__WHAT TO DO__: Go through the data and retrieve each line that includes the string "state".

__DATA SHOWN__:

====

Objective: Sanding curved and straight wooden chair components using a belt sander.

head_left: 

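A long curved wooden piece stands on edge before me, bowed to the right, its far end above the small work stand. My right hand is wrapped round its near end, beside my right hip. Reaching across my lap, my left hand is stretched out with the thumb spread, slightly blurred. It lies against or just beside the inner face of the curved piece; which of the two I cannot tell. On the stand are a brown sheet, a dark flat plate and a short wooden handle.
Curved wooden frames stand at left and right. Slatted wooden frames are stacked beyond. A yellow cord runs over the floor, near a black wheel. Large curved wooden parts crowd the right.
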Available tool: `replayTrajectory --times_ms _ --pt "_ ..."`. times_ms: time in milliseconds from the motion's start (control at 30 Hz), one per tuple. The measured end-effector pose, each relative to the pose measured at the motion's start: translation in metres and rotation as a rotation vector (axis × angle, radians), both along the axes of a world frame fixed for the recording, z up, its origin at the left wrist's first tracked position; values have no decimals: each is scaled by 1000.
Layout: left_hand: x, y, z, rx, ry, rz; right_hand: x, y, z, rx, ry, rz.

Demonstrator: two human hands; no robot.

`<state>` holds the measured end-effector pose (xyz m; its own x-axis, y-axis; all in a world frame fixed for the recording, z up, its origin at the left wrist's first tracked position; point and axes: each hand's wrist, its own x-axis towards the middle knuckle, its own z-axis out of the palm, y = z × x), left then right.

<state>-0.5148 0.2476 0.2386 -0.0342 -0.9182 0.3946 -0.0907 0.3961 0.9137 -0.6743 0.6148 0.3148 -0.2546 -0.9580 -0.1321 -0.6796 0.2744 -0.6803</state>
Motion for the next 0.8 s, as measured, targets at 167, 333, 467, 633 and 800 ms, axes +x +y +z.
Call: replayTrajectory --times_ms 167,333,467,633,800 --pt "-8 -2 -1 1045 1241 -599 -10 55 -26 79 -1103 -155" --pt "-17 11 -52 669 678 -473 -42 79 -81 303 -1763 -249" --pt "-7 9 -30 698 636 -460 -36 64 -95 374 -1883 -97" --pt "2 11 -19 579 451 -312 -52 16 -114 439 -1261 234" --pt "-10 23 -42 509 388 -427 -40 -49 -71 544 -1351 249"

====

__TASK RESPONSE__:
`<state>` holds the measured end-effector pose (xyz m; its own x-axis, y-axis; all in a world frame fixed for the recording, z up, its origin at the left wrist's first tracked position; point and axes: each hand's wrist, its own x-axis towards the middle knuckle, its own z-axis out of the palm, y = z × x), left then right.
<state>-0.5148 0.2476 0.2386 -0.0342 -0.9182 0.3946 -0.0907 0.3961 0.9137 -0.6743 0.6148 0.3148 -0.2546 -0.9580 -0.1321 -0.6796 0.2744 -0.6803</state>

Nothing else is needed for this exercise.